— Наверное. Когда располагаешь фотоаппарат между собой и тем, что ты снимаешь, появляется определенная автономия. Ты чувствуешь близость без страха, что кто-то или что-то поглотит тебя.
— Интересное слово — «поглотит», — говорю я.
Она откашливается и взмахивает руками. Спонтанное действие.
— Наверное, — говорит она.
Я жду. Впитываю ее оживленность и энтузиазм. От оптимизма у нее расширяются глаза; правда, которую она говорит, вдруг становится заразительной.
— А как свидание? — наконец спрашиваю я, помня о том, что надо двигаться дальше. Наша работа — марафон, а не спринт.
— Было очень весело.
Она опять улыбается, видимо, углубившись в воспоминания о событиях выходных: о медленной прогулке до «Курящего козла», где они с Шоном ели мидии с ямсом и плавающего краба и запивали все это вкуснейшим красным вином; о том, как он заметил ее робость и успокоил улыбкой; о долгих разговорах; о поездке в такси домой; о поцелуях; о том, как он поутру пек для нее блинчики, которые плавали в сливочном масле и сиропе — ее любимое блюдо.

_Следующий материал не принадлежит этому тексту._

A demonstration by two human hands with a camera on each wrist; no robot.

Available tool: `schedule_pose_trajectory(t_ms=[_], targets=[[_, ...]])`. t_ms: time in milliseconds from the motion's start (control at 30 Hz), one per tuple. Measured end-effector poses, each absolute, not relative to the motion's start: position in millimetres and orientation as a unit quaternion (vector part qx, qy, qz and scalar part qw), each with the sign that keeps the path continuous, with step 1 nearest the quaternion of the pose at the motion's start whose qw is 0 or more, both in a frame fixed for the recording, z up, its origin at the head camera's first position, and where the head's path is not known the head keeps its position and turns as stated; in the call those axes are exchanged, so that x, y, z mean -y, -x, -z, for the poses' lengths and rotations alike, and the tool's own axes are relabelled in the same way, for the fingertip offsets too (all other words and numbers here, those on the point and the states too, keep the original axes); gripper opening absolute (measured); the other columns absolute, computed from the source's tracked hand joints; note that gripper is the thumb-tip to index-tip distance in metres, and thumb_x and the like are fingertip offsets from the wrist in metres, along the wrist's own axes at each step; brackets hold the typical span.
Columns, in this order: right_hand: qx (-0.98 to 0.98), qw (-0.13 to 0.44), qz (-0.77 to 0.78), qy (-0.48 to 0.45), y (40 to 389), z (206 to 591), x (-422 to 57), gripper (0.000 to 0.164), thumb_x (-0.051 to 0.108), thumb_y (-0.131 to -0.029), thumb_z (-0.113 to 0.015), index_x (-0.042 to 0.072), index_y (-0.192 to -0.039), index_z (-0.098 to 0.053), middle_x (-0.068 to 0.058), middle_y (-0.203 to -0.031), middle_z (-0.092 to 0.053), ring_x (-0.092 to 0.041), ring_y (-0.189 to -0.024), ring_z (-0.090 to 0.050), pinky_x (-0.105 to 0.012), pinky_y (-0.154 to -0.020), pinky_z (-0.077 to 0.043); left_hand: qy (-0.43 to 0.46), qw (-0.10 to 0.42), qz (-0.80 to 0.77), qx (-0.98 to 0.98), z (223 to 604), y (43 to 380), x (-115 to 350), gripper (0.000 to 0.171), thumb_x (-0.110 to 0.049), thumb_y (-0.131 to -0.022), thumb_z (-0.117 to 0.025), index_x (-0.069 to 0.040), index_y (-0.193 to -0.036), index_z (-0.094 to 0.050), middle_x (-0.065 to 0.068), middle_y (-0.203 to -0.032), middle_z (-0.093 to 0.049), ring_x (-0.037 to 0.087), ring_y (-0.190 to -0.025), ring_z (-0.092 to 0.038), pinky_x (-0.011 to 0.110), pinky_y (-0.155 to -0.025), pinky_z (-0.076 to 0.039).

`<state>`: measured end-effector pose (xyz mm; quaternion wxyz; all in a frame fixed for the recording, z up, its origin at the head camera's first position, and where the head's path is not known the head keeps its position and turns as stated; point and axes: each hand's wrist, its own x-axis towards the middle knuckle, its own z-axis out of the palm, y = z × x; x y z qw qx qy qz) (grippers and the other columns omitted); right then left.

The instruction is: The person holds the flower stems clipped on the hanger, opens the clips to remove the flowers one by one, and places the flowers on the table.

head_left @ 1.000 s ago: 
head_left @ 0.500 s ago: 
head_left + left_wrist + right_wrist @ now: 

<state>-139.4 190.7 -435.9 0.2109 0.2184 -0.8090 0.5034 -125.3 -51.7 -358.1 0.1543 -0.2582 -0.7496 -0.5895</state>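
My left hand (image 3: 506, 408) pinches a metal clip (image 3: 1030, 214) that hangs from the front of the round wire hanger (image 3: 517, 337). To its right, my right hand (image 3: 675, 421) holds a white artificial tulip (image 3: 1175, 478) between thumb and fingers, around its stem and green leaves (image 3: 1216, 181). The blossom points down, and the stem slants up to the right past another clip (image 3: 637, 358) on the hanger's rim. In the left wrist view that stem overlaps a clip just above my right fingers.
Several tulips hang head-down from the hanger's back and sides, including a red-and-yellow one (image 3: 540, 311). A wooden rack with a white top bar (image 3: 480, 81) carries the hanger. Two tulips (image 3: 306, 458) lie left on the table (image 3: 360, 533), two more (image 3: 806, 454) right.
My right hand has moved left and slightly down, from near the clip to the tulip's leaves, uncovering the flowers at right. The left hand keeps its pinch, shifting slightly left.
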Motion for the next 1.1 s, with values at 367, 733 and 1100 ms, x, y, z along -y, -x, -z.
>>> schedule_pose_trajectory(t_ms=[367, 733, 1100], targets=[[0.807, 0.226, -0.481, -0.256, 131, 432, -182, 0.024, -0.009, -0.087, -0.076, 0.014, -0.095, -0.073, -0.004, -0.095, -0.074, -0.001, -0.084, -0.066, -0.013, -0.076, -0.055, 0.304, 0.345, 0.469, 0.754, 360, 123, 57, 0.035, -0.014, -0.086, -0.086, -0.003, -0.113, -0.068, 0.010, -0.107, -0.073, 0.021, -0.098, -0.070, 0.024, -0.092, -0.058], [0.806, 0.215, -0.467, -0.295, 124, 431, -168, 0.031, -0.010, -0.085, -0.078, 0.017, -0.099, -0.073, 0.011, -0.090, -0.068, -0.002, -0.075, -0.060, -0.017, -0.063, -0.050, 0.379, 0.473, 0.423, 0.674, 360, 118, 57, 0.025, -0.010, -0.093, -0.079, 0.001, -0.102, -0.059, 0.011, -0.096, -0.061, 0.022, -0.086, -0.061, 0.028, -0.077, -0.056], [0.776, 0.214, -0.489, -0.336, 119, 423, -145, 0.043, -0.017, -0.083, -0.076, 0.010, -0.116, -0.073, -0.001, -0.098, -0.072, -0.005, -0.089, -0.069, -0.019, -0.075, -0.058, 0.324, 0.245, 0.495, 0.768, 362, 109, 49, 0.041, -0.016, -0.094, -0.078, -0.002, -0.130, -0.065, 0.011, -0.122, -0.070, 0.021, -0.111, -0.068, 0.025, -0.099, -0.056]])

Интересно то, что она пропустила тот этап, когда они занимались страстным сексом, но я заполнил пропуски. Позволил себе пофантазировать, как лихорадочно сплетаются два возбужденных молодых тела.
Алекса смотрит на литографию женщины с длинной шеей — она прислонена к окну — и сама вытягивает свою. В конечном итоге ее взгляд останавливается на картине у меня над головой.
— Одна из ваших пациенток? — Она указывает на картину.
— Да, — отвечаю я.
— Вам нравится? — спрашивает она. — Или вы повесили ее потому, что у вас не было выбора? Как-никак вам не приходится смотреть на нее.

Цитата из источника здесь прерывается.